Your task:
Reproduce the data below in full and exclude every picture.

Dataset section:

+ + + +

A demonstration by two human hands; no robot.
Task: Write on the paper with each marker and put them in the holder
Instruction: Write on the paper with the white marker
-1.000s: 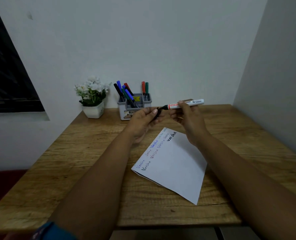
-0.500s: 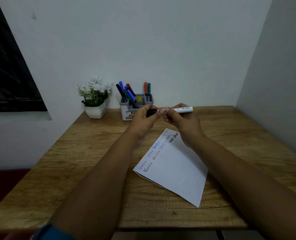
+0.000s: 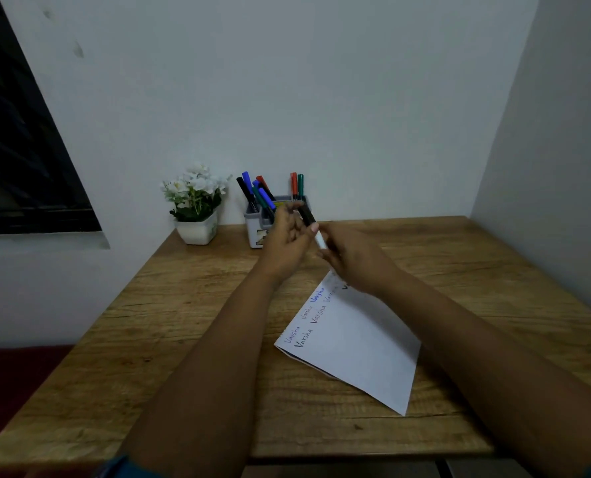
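Wood-grain table (image 3: pixel 169 326) set against plain white walls, with the grey plastic holder (image 3: pixel 254 232) at its far edge beside a white flower pot (image 3: pixel 197 231). You hold the marker (image 3: pixel 313 227), a slim white barrel with a black cap, tilted above the far corner of the paper (image 3: pixel 363 350): left hand (image 3: pixel 287 243) pinching the cap end, right hand (image 3: pixel 351 260) curled round the barrel. Seat the cap fully, then lower the marker upright into a free slot, clear of the leaning markers.

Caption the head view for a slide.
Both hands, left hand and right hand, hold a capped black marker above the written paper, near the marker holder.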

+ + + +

Answer for the task:
A demonstration by two human hands; no robot.
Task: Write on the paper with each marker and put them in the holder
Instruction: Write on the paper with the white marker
-1.000s: 
-0.500s: 
+0.000s: 
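Wood-grain table (image 3: pixel 169 326) set against plain white walls, with the grey plastic holder (image 3: pixel 254 232) at its far edge beside a white flower pot (image 3: pixel 197 231). You hold the marker (image 3: pixel 313 227), a slim white barrel with a black cap, tilted above the far corner of the paper (image 3: pixel 363 350): left hand (image 3: pixel 287 243) pinching the cap end, right hand (image 3: pixel 351 260) curled round the barrel. Seat the cap fully, then lower the marker upright into a free slot, clear of the leaning markers.

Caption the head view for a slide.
Both hands, left hand and right hand, hold a capped black marker above the written paper, near the marker holder.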

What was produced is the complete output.